I’m doubtful that it’s all that meaningful for me to condemn today’s killings, but sure, I’ll say that the murder of these workers is horrible and we can have no idea of the number of lives it has brought to despair. But I have no solidarity or sympathy to offer to Charlie Hebdo, the magazine itself. Its purpose is not to encourage healthy debate or expand freedom of speech to those minorities who feel least able to speak: they encourage media saturation of the speech of a section of the majority who fear and distrust minorities. There can be no debate or ‘counter-speech’ to Charlie Hebdo’s headlines because they are designed to intimidate and belittle minorities and workers. Words are actions and have consequences, and the consequence here is increased marginalisation which, along with French imperialist adventures, could well be the motive behind these  For examples of undeniably racist depictions on magazine covers, see here and here. ‘Criticism of religion’ my arse.
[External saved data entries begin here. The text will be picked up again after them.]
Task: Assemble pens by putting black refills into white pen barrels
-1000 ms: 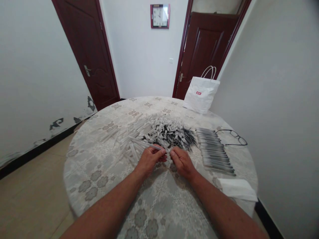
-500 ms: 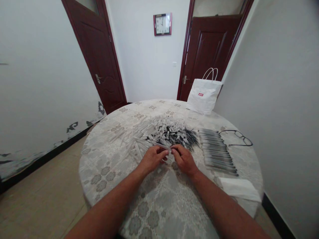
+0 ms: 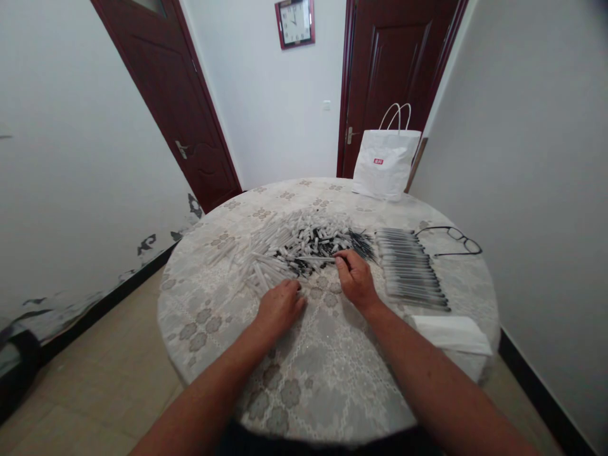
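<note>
My right hand [image 3: 354, 275] is closed on one end of a pen [image 3: 316, 258], whose pale barrel points left over the front of a heap of pen parts. My left hand [image 3: 282, 305] is low at the near edge of the heap, its fingers curled; whatever they hold, if anything, is hidden. In the heap are clear pen barrels [image 3: 263, 273], small whitish caps [image 3: 332, 223] and thin black refills [image 3: 361, 244]. To the right of my right hand lies a neat row of assembled-looking pens [image 3: 411, 269].
All this lies on a round table with a patterned cloth [image 3: 327, 367]. Eyeglasses [image 3: 456, 240] lie beyond the pen row, and a folded white sheet [image 3: 451, 334] lies nearer. A white paper bag [image 3: 387, 164] stands at the back right.
My hands, together around the pen before, have come apart. The right one has moved away from me with the pen; the left has let go and shifted left. The camera view has tilted down.
</note>
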A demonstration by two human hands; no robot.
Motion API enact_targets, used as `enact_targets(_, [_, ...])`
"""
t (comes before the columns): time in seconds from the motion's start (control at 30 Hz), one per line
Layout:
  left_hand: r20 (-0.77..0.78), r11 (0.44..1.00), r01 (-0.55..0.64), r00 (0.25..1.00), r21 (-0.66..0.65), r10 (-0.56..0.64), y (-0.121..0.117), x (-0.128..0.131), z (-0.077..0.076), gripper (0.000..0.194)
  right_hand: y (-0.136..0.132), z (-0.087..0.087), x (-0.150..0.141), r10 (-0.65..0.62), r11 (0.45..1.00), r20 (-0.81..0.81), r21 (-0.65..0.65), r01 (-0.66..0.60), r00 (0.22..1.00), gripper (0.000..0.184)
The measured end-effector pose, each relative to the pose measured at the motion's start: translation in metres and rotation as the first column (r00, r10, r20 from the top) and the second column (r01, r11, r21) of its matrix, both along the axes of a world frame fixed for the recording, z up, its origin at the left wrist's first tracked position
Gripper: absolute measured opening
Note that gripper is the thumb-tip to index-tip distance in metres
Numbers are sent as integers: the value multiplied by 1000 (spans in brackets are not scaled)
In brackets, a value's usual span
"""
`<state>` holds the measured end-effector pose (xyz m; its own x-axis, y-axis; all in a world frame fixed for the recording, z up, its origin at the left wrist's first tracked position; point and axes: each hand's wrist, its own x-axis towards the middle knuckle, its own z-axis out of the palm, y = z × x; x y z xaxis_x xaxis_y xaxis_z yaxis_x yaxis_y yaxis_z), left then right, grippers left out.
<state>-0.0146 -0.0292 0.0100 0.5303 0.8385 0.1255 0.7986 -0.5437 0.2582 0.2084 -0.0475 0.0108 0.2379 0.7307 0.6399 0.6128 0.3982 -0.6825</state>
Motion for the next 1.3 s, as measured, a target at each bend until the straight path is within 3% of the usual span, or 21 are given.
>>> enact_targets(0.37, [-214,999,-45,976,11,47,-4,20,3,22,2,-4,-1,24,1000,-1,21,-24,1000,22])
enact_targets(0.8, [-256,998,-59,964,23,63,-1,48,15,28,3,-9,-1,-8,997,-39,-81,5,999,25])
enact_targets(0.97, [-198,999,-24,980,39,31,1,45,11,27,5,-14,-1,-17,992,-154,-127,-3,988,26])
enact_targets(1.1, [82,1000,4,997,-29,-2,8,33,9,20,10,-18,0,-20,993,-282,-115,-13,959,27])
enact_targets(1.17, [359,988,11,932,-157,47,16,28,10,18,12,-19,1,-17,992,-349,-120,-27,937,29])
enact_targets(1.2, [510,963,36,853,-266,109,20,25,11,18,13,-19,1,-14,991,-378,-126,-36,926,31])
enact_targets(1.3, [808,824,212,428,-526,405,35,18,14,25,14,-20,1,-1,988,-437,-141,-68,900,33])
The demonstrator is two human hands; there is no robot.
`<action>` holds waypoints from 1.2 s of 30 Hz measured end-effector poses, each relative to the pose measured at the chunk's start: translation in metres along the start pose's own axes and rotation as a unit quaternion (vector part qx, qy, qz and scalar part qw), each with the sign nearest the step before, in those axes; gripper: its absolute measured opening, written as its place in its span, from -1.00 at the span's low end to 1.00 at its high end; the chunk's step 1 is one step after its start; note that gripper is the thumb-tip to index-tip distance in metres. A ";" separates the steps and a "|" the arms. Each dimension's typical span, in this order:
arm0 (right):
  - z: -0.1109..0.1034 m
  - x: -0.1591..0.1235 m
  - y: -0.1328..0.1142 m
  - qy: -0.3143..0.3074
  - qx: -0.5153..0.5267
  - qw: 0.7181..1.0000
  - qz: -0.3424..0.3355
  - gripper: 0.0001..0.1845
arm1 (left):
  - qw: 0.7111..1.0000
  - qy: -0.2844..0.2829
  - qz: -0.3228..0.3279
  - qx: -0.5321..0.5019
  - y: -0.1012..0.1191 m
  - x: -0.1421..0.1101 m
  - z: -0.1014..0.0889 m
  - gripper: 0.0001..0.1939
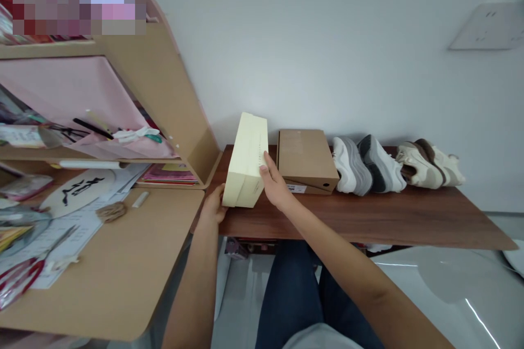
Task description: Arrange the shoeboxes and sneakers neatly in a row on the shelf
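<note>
Head view: along the wall [327,54], the bench [388,223] carried a row of things, all of them at rest except one. The brown box [307,155] sat squarely on it with its lid shut, so that part looked settled. The pale box [245,158], left of it and tilted, was between the two hands, and its handling seemed to be partway, with the box not lying square like its neighbour. Also finished being placed, by the look of it, were the grey-and-white shoes [352,166], just beside the brown box, and the cream shoes [429,163] farther right. The left hand [213,207] grasped the pale box at its near lower corner; the right hand [276,182] held its right side, fingers and thumb against it. Whether the pale box touched the bench could not be told. Both boxes' contents were hidden, as were some left fingertips, tucked behind the pale box. Smallest of all, the print on its side and the brown box's label [297,188] were too small to read.
</note>
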State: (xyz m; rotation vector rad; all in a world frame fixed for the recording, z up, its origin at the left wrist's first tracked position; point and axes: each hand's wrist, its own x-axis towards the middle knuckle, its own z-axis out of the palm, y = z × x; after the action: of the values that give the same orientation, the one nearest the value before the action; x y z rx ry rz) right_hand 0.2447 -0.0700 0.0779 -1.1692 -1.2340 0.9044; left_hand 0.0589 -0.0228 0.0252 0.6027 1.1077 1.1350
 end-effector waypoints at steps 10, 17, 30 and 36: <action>0.000 -0.001 0.003 -0.031 0.048 0.998 0.026 -0.19 | 0.989 0.045 0.127 -0.062 0.048 -0.024 0.007 -0.72; -0.001 -0.013 0.011 -0.038 -0.028 0.997 0.060 -0.02 | 0.983 0.071 0.160 -0.048 0.062 -0.018 0.008 -0.71; 0.005 -0.020 0.040 -0.031 -0.055 0.998 0.018 -0.32 | 0.970 0.027 0.240 0.019 0.046 0.011 -0.009 -0.58; 0.011 -0.022 0.050 -0.018 -0.066 0.997 0.037 -0.31 | 0.968 0.020 0.248 0.010 0.033 0.019 -0.016 -0.54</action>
State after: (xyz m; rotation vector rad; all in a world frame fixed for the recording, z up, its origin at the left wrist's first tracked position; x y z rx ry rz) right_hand 0.2344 -0.0791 0.0240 -1.3165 -1.3028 0.9136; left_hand 0.0311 0.0038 0.0396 0.9088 1.0288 1.5711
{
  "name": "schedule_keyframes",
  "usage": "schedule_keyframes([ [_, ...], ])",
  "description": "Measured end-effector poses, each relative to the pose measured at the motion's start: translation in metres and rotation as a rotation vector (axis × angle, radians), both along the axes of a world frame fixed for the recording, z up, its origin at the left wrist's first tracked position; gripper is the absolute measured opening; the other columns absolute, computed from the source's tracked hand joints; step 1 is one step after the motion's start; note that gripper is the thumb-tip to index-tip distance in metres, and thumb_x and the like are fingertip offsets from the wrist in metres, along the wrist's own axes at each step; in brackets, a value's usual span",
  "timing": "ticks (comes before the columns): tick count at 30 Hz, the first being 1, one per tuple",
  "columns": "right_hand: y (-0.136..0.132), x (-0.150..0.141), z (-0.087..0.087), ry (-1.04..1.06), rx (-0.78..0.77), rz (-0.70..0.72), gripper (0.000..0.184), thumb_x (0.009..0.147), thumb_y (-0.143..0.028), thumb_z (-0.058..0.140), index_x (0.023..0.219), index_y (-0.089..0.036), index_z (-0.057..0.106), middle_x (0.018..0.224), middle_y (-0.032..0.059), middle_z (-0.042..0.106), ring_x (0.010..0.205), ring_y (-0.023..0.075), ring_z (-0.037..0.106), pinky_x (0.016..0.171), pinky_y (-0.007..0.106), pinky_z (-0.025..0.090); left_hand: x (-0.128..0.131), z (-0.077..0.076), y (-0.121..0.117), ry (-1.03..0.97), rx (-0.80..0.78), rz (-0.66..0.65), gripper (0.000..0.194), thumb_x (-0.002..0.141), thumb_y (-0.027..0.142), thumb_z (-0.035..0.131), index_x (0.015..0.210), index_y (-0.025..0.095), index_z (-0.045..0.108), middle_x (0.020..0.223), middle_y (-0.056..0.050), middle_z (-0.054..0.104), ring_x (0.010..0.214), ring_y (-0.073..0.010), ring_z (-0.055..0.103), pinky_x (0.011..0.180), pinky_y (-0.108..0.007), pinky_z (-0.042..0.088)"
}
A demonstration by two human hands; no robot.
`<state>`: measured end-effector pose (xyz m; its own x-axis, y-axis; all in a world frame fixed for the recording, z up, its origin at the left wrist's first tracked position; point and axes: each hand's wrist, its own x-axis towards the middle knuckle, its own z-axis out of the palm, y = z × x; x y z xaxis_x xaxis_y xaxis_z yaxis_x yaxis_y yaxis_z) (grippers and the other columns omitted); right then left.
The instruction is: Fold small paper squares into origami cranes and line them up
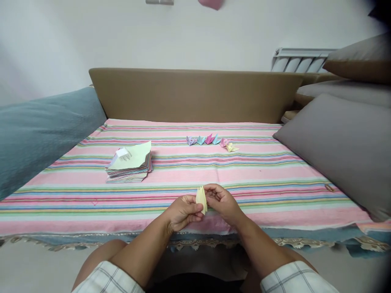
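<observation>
A small piece of pale yellow folded paper (200,199) is held upright over the striped cloth. My left hand (186,211) pinches its lower left part, thumb in front. My right hand (222,201) is closed with curled fingers at the paper's upper right edge; its fingertips are partly hidden behind the paper. Farther back lies a row of several small origami pieces (209,139) in purple, teal, pink and blue, with a yellow origami piece (231,147) at the right end.
Left of my hands sits a stack of colored paper sheets (134,162) with a small white object (123,154) on top. A striped cloth (171,162) covers the sofa seat. Grey cushions (339,146) stand at right, a blue armrest (51,126) at left, a brown backrest (195,95) behind.
</observation>
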<state>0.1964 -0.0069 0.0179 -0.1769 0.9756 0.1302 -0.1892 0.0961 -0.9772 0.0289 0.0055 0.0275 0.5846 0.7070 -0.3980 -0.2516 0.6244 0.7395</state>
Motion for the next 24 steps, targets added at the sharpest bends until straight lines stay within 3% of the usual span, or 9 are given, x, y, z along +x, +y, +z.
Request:
schedule_keyframes([
  [4, 0.001, 0.006, 0.004, -0.271, 0.266, -0.079, 0.040, 0.075, -0.029, 0.063, 0.115, -0.028, 0.056, 0.109, 0.0051, 0.052, 0.080, 0.0132, 0.053, 0.070, 0.028, 0.047, -0.001, 0.001, 0.000, 0.089, 0.000, 0.023, 0.039, 0.044, 0.027, 0.087, 0.072, 0.009, 0.065, 0.054, -0.001, 0.061, 0.046, -0.0076, 0.057, 0.045, -0.016, 0.051],
  [13, 0.003, 0.012, 0.009, -0.643, 0.739, -0.244, 0.032, 0.079, -0.021, 0.059, 0.110, -0.028, 0.060, 0.101, 0.0059, 0.060, 0.098, 0.0206, 0.053, 0.085, 0.038, 0.046, -0.005, -0.001, -0.003, 0.126, 0.027, 0.024, 0.037, 0.046, 0.028, 0.085, 0.071, 0.009, 0.064, 0.054, -0.002, 0.061, 0.046, -0.0074, 0.056, 0.046, -0.016, 0.049],
  [24, 0.003, 0.014, 0.011, -0.771, 0.855, -0.223, 0.007, 0.077, -0.020, 0.057, 0.084, -0.021, 0.060, 0.090, 0.0058, 0.060, 0.086, 0.0190, 0.055, 0.075, 0.035, 0.046, -0.010, 0.004, -0.001, 0.207, 0.174, -0.048, 0.040, 0.050, 0.030, 0.084, 0.080, 0.010, 0.066, 0.063, -0.002, 0.065, 0.049, -0.0074, 0.056, 0.051, -0.018, 0.047],
])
Cartoons depicting Jews as being conniving, having too much power, or all looking a certain way, are also attempts at humour but they are still examples of racist hate speech, and anyone using the lazy excuse of “It’s satirical!” to defend anti-Semitic cartoons has some more work to do. (And Charlie Hedbo is no stranger to racist depictions of Jewish people!) Revolutionary groups must reassess rather than regurgitate the ruling class’s talking points on freedom of expression, and consider how their response will be viewed by vilified and marginalised people. (But I’m sure the NPA will have fun marching alongside the Front National). None of this is to say that struggles for expression within the current system don’t matter, or to discount the freedoms of press we have which were won by workers. The Israeli criminalisation of commemorating the Nakba, Russian and Lithuanian laws against ‘gay propaganda’, and the French ban on Palestine solidarity demonstrations are examples of censorship still to be overcome.

Throughout Sindre Bangstad’s book, whenever he talks about solutions and how conceptions of freedom of speech should go beyond ‘absolutism’, he only advocates working within a liberal democracy. Revolutionary socialists have the same love as Bangstad for liberalism and parliamentary democracy. The freedom for oppressed people to speak their mind and have their views and grievances heard will always be extremely restricted in capitalist society, and while hate speech laws may help, they cannot entirely address this imbalance. When inequality in terms of wealth and power is very sharply divided along racial lines, it’s to be expected that the dominant voices and opinions are too. The last quote I’ve given acknowledges this, and it seems surprising that someone with such an awareness and in-depth knowledge of racism and how public opinions are formed cannot conceive of a better world than a capitalist one.